Friday, September 24, 2010

Rock Records

Rock Records

The rocks beneath our feet are mostly built up from layers. Each one resembles a page in a history book, recording conditions on Earth during its formation.  In a sedimentary rock the grains size and shape can record the energy of the environment in which it was deposited. Coarse pebbles or rock fragments indicate rapid erosion of a nearby land mass by waves and weather. Fine clays and silts indicate slower accumulation in still waters. Angular grains may come from a desert, rounded ones from a river, chemical deposits, such as lime stones, imply accumulation away from a source of eroded sand and mud. Many rocks contain fossils, visible by eye or by microscope and these can suggest the conditions in which the creatures lived. There are chemical clues too, to the salinity of seas, and the temperature and even composition of the atmosphere at the time of rock formation.
Molecular Paleontology

If the theory of evolution is right, every living thing contains molecular clues to its past. Genes are living fossils. If there is a constant rate of random mutation, DNA is like a molecular clock; the genetic differences between species record the time since they shared an ancestor. The differences also reveal which species are related; humans are genetically only one percent different from chimpanzees.
Genes and proteins have been recovered from extinct species from museum specimens of the marsupial wolf, and from a woolly mammoth in Siberian ice. DNA has even been found in a 100 million year old weevil preserved in amber. Dinosaur DNA may survive in bone but not in sufficient quantities to create a Jurassic Park.
Atomic messengers

                Fossils and most sediments contains from the atmosphere at the time they were laid down.
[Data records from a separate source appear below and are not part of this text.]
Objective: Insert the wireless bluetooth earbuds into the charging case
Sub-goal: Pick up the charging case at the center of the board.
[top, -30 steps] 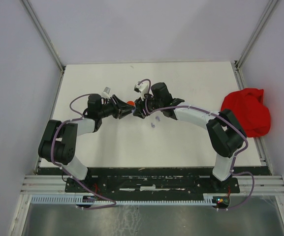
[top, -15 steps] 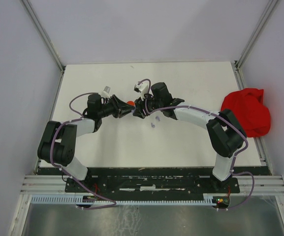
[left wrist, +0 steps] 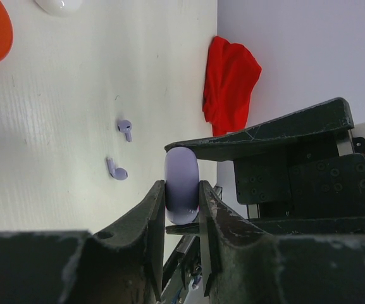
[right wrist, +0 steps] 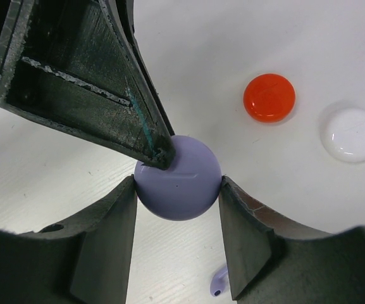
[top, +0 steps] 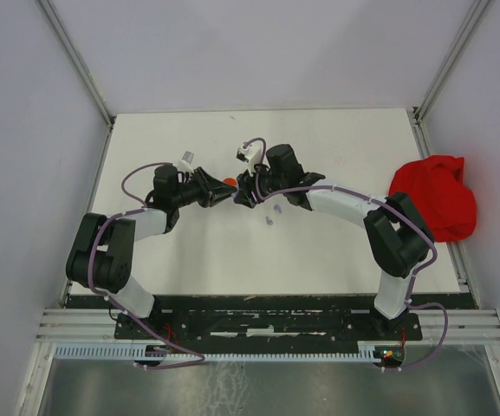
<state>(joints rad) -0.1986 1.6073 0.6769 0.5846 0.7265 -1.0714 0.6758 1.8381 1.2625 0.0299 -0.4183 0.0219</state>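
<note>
Between the fingertips of the left gripper (left wrist: 181, 196) sits the purple charging case (left wrist: 181, 168), pinched across its two flat faces. The right gripper (right wrist: 178, 196) clasps the same case around its round rim, so both are grasping it, lifted off the tabletop (left wrist: 55, 114). No gap shows in the case, so the step in hand looks like getting it open or passing it from one gripper to the other. The two purple earbuds (left wrist: 125, 128) lie loose on the tabletop just past the left gripper's tips. Next, the lid probably has to be parted without the case slipping, which would free one gripper to fetch an earbud. Further beyond the right gripper rest a red case (right wrist: 269, 97) and a white case (right wrist: 353, 134), and a red cloth (left wrist: 229, 82) lies farthest off.
</note>
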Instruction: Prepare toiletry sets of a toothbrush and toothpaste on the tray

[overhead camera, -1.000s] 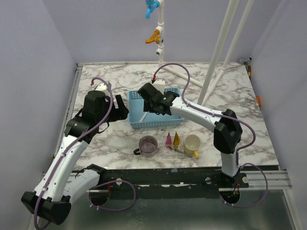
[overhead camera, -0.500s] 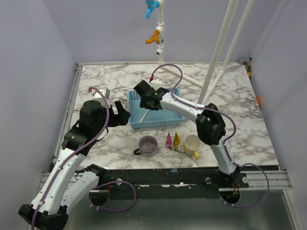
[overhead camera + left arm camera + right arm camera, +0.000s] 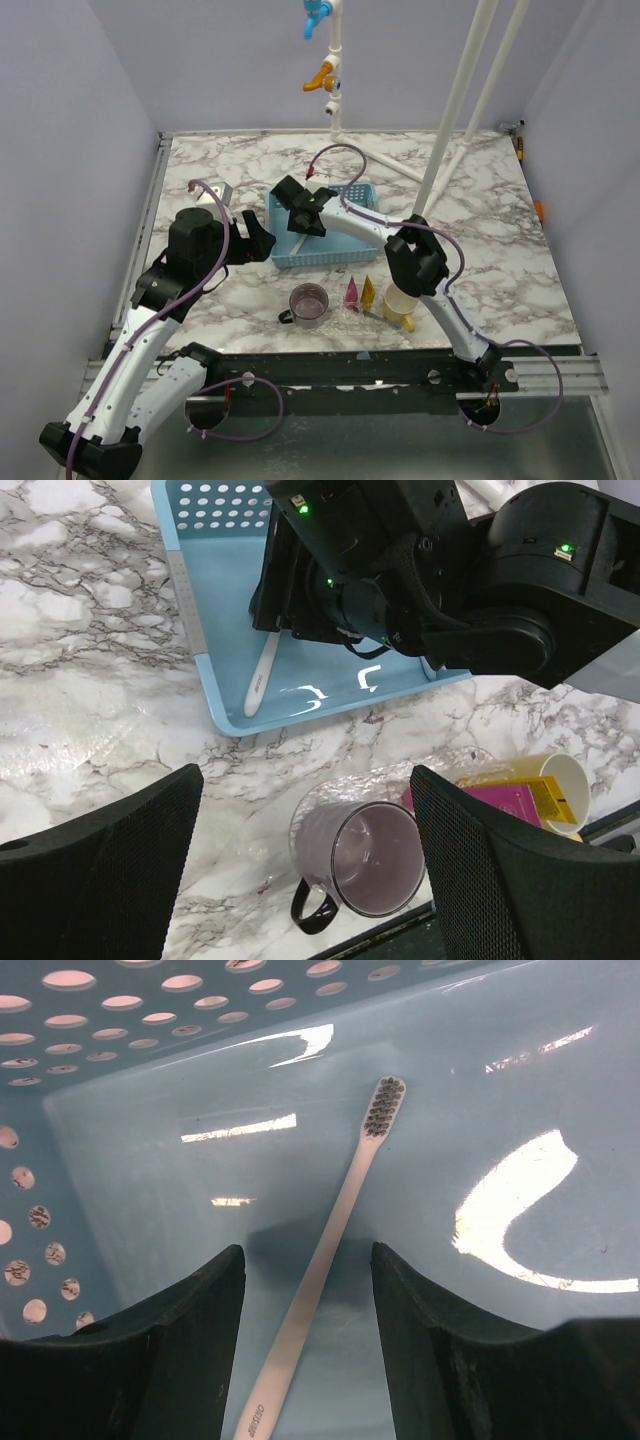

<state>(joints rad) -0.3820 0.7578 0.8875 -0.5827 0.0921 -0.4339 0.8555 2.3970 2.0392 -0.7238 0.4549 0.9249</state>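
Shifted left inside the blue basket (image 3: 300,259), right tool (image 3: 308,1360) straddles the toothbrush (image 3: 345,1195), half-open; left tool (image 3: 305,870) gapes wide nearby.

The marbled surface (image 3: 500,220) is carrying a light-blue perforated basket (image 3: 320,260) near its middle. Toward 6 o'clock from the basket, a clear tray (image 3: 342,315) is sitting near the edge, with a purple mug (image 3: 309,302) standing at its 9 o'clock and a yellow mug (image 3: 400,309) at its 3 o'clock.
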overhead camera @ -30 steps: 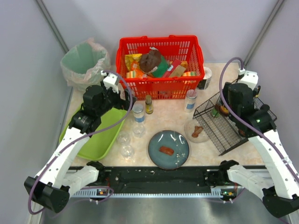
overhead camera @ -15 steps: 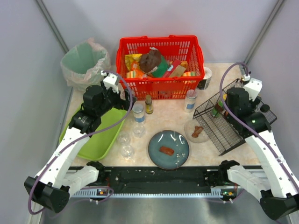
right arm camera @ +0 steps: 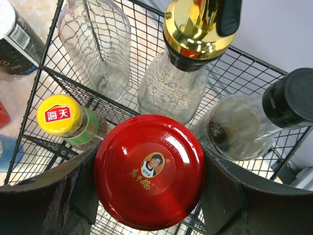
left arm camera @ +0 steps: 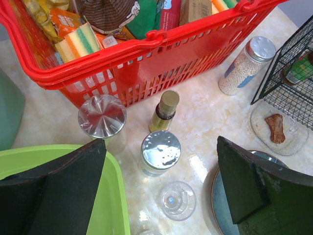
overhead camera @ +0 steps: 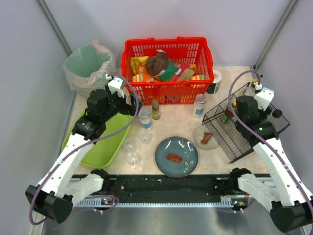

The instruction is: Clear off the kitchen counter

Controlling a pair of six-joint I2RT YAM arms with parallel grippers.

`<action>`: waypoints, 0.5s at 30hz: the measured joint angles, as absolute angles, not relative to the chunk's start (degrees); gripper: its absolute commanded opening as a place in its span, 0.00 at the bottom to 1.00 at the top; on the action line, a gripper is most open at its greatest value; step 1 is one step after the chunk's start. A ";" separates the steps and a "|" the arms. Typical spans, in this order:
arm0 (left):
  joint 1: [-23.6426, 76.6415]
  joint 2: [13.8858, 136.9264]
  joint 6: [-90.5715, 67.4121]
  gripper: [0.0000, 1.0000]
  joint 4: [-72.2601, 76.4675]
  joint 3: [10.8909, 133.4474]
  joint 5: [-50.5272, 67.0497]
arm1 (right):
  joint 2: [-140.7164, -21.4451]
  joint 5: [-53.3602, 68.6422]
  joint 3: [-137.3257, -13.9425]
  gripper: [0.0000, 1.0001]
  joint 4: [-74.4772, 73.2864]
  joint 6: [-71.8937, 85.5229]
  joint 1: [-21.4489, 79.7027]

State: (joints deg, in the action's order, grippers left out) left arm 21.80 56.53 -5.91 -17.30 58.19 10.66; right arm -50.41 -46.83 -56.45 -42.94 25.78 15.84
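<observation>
Gripping a round red-lidded jar, the right hand has edged sideways above the black wire rack, so one more item nears stowing; the left hand hangs wide open over the cluttered pale marble-patterned stone tabletop below.

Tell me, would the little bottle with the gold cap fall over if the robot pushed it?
Probably, if pushed near the top: the little bottle stands tall and narrow on the counter. It looks like smooth glass, so it is likely stiff and maybe slippery. Tipped over, its round body would likely roll.
</observation>
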 measured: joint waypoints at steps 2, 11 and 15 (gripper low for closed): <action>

These atoms carry massages. For example, oxygen comes in different form or isotopes- sea water contains O16 and O18. O16 is lighter and evaporates more easily to fall as snow; it thus becomes locked in polar ice caps, and proportion of O18 or O16 remaining in the shells of tiny fossils indicates the amount of polar ice. Carbon too, comes in different forms. Plankton take up C12 more readily than C13 , If that carbon continues down the chain to bottom dwelling species, the atmosphere is depleted in C12, as are subsequently plankton. Thus a comparison of C13, in surface and bottom dwelling microfossils reveals biological activity at the time.